At zoos, the sweet smell of excess Mounds of animal manure used to be a problem at the Baltimore Zoo. Now, as at other zoos, it's becoming a marketable commodity.; Baltimore... or less


Dolly and Anna, the Baltimore Zoo's two African gray elephants, produce about 300 pounds of droppings a day - each. Drew Norman wants all of it - and the giraffe, hippo and rhino manure, too.

An organic farmer in Whitehall, Md., Norman receives about 25 tons of this so-called "zoo doo" a year to use on his 5-foot-tall, 600-foot-long compost pile at One Straw Farm.

"It doesn't smell bad, really," he swears, then adds, unnecessarily: "You wouldn't want to, but you could eat compost and it couldn't hurt you."

That unappetizing thought aside, zoo animal manure is going like, well, hot cakes across the country. Over the past several years, the once-problematic byproduct has become a source of revenue for zoos nationwide.

A few, like the Woodlawn Park Zoo in Seattle and the National Zoo in Washington, have started their own composting programs, selling the resulting fertilizer to eager gardeners.

The Memphis Zoo is one of many that sends its manure to a Memphis company, Zoo Doo Compost Co., which composts it and then presses the remains into animal shapes with names like "Animal Crappers" and "Dung Buddy."

The company, which originated and still licenses the catchy Zoo Doo name, has agreements with about two dozen zoos around the country and made $500,000 last year selling its wares in catalogs, gardening centers and zoos.

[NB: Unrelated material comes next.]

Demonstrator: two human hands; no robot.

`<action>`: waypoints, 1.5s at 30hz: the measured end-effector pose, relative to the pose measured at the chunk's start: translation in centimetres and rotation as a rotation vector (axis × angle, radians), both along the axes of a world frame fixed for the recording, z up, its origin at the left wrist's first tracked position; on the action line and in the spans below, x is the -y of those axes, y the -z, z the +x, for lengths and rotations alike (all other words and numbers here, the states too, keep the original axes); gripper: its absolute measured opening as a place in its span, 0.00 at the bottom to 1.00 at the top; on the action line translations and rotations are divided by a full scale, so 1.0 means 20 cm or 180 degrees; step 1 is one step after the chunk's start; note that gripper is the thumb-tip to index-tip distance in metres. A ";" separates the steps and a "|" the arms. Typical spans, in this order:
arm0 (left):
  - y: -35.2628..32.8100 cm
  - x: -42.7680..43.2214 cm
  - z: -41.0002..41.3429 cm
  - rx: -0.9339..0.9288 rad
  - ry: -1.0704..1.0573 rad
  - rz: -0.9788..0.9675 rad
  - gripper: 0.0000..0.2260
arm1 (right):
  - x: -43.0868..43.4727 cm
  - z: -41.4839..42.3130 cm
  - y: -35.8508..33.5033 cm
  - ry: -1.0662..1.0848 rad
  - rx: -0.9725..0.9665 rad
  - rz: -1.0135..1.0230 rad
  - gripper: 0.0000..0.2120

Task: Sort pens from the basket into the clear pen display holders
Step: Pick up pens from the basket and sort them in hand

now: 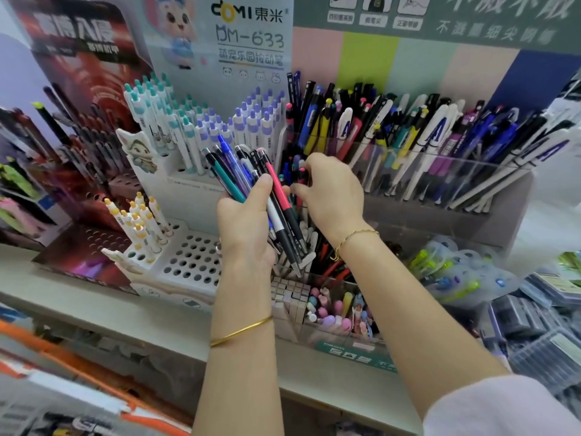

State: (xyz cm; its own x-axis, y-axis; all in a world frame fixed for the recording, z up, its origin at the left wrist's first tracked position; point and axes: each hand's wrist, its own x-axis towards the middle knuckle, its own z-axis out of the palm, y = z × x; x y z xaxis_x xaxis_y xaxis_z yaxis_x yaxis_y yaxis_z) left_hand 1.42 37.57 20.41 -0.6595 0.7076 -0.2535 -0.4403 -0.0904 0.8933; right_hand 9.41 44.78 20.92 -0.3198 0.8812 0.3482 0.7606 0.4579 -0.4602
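My left hand (248,225) grips a bundle of pens (251,180), tops fanned upward, tips pointing down; teal, blue, pink and black barrels show. My right hand (330,190) is just to the right of the bundle, fingers curled around a dark pen with a pink top (301,176). Behind it stands the clear pen display holder (440,171), an upper tier packed with mixed pens leaning in all directions. A lower clear tier (323,247) under my hands holds more pens. No basket is in view.
A white cardboard display (195,256) with round holes and white click pens stands on the left, a red and black display (78,152) beyond it. Erasers and small items (330,306) fill a front tray. Packaged goods (518,297) pile at the right on the grey shelf (125,309).
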 end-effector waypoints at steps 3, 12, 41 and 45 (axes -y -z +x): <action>0.00 0.00 -0.01 -0.0118 0.0157 0.0090 0.12 | 0.03 0.05 -0.01 -0.0065 -0.0944 -0.0383 0.13; -0.03 -0.02 0.04 -0.0444 0.0522 0.0229 0.04 | 0.08 0.08 -0.14 -0.0814 -0.1586 -0.1307 0.11; 0.05 -0.01 0.01 -0.0871 0.0625 0.0231 0.13 | 0.06 0.10 -0.04 -0.0316 -0.1794 -0.0686 0.12; 0.07 -0.01 0.03 -0.0954 0.0824 0.0255 0.11 | 0.06 0.08 -0.04 -0.0667 -0.2041 -0.1393 0.14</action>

The Baltimore Zoo used to pay $40 per ton to send its animal waste to a landfill. With the two elephants alone producing a ton of manure every few days, the cost was adding up. Then about six years ago, Norman met a woman from the city Parks and Recreation Department at his stall at the 32nd Street Farmers' Market.

"At first we were just talking about leaves, and that maybe I

could get the leaves from Baltimore City to use in my pile," he said. "But then Baltimore City said they wanted to keep all their leaves, and she said, 'Well, how about the zoo manure?' and I was like, 'That's even better!' "

While Norman now gets the lion's share of the zoo's manure - as elsewhere, only from herbivores (plant eaters), because of health concerns about waste from carnivores - not all of it leaves the zoo. Steve Linda, the Baltimore Zoo's chief horticulturist, said the zoo has a small composting pile of its own that it uses to fertilize the grounds.

But because the zoo is located on a hill and doesn't have a lot of open land, there's no room to compost all the manure as Seattle and Washington do.

"I think it's a great idea, but we don't have the room, and we don't have the manpower," he says.

The Washington National Zoo makes about $15,000 annually from its 8-year-old waste-recycling program, said Rick Reichley, a self-proclaimed zoo doo expert. Its compost site is located at the Old Soldier's Home near the Walter Reed Medical Center.

It takes about six months for the dung to break down into usable compost, he says. "We replenish it pretty much every day," he adds. "It's not like the animals take a break."

Some gardeners prefer not to wait for compost, believing fresh is better. The Ringling Bros. and Barnum & Bailey Circus has become a source for some brave souls, who, gloved, gowned and armed with shovels and pails, wait outside its tents for bins full of steaming manure.

Linda, the Baltimore Zoo horticulturist, said he understands the attraction. "I'm the one at the end of the parades eyeing the bags of horse manure on the corners," he says.

The folks at Zoo Doo Compost Co. claim their products are twice as rich in nitrogen as cattle and horse manure, and virtually free from hormones and weed seeds because of zoo animals' specially formulated diets. But not everyone is so sure that manure from zoo animals is better manure.

Lewis Smith, who is at work on a manure management research program for the Agriculture Research Service in Greenbelt, says fertilizer is fertilizer, no matter what animal it comes from.

"It really depends on what the animals eat," he says. "Just because it comes from a bigger animal doesn't mean it has more nutrients in it."

Don't tell that to Drew Norman. He says the vegetables he grows on his

organic farm have shown definite improvement since he began using the zoo doo in his compost pile. He used to use chicken manure, he says, which smelled worse and didn't work as well.

"We don't have to spray for insects as much," Norman says. "The plants themselves grow much more consistently."

He says he puts about $30 into every ton of compost he produces - and he produces about 500 tons of it a year. Norman says he can turn zoo doo into fertilizer in about two months.

And though Norman swears that the smell is actually pleasant, not everyone agrees. "We've had a few complaints from the neighbors in the summer," admits his wife, Joan Norman. "When our next-door neighbor was pregnant, she said she had to hold her breath all the way down the driveway."